'If you don't drive your business, you will be driven out of business.'
Stewart Pinkerton has created a profoundly important book with THE FALL OF THE HOUSE OF FORBES, not only because he has a plethora of inside information about one of the wealthiest families in America and is able to share the secrets of this money mad family with the reader, but also because he demonstrates the skills of a brilliant new writer. He has been the managing editor of Forbes Magazine (the topic of this biopic!) as well as deputy managing editor of the Wall Street Journal. If there is anyone more qualified to write about the ills of capitalism and the foibles of the wealthy, they have not stepped forward to deliver such an engrossing, well written book about he subjects as Pinkerton.
To dwell on the history of the Forbes family dynasty that entered America in the end of the 19th century to establish what was to become one of the most powerful and extravagantly wealthy publishing houses in the country is not the point of the book - though all of that information is there and reads very well. The fascinating subject of the book is really the raise and fall of Malcolm Forbes, obsessed with same sex affairs and trysts, motorcycle excursions across Europe, balloon expeditions, spending money on parties and other superfluously odious hobbies, a man who failed to heed the laws of risk aversion and failed to adjust to the growing change in type communication in the form of the Internet, and ultimately depleting the garish wealth of his family's fortune - a character that probably only Orson Welles could depict on the screen.
Pinkerton has a true flair for uncovering both the comic aspects of his characters without removing focus from the stupidity of the dealings of some of the family members.
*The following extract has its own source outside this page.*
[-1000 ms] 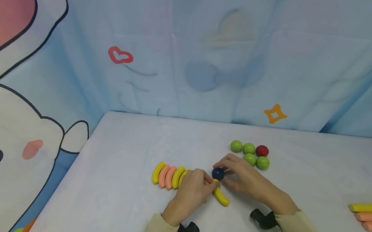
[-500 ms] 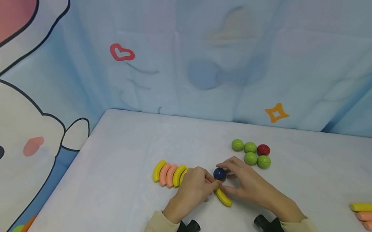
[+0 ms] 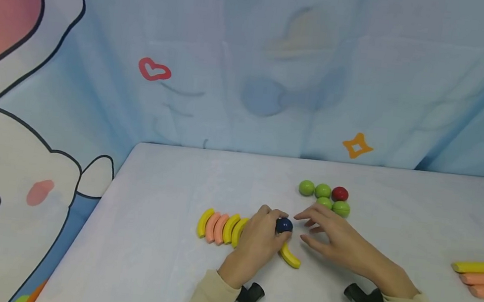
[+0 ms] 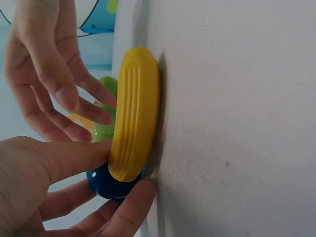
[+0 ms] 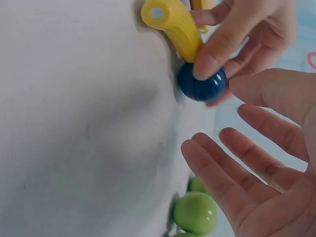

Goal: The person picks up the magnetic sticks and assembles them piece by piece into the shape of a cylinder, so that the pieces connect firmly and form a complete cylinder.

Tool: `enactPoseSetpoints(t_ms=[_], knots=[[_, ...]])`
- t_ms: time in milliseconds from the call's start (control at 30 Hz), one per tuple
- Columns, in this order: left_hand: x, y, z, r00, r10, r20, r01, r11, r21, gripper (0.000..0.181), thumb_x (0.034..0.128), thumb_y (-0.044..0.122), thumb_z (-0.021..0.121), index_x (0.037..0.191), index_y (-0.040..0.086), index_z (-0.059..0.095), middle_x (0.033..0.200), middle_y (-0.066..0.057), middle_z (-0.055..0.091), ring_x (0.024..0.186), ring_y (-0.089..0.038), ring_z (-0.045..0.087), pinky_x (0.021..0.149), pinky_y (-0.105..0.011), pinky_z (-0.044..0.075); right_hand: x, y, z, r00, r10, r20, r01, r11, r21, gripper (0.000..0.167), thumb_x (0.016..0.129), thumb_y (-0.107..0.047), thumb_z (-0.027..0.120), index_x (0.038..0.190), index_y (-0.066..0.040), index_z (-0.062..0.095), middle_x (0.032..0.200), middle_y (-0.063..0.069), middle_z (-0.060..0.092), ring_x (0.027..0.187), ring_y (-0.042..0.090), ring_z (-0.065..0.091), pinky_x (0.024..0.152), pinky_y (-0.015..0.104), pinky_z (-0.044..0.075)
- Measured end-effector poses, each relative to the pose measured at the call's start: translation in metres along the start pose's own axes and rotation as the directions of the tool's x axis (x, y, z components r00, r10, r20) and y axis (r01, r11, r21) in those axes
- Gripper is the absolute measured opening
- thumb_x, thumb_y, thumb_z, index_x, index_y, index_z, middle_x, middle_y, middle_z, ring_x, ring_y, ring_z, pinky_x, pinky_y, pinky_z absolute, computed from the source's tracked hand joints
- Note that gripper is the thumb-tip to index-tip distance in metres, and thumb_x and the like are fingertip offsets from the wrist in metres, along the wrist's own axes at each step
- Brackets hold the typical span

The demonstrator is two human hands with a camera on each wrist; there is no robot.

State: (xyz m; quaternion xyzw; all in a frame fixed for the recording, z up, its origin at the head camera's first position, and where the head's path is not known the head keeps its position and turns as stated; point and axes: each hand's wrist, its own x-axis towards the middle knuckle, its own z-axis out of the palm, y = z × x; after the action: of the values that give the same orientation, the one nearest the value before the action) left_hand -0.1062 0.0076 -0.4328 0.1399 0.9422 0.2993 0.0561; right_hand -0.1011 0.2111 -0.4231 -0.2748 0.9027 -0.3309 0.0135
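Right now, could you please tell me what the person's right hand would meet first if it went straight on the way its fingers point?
Most likely the dark blue ball, ahead of the right hand in the head view, though depth is unclear: the left hand holding it might come first.

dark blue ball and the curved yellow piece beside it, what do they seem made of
Glossy dark blue ball: probably hard plastic, perhaps painted wood; sharp bright highlights. Curved yellow grooved piece: likely moulded plastic, satin finish; soft sheen, even parallel grooves.
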Motion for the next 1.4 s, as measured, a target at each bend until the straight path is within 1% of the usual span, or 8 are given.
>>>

He makes the story flow like a novel rather than a biography. But in addition to the facility of his writing skill Pinkerton is still able to lay in front of the reader's eyes the status of the robber barons, past and present, the superrich, and the repulsive way that the upper class of this country goes about its daily business without a care in the world about the good of general society. It is all about money and Pinkerton tells it very very well. Brilliant book, this!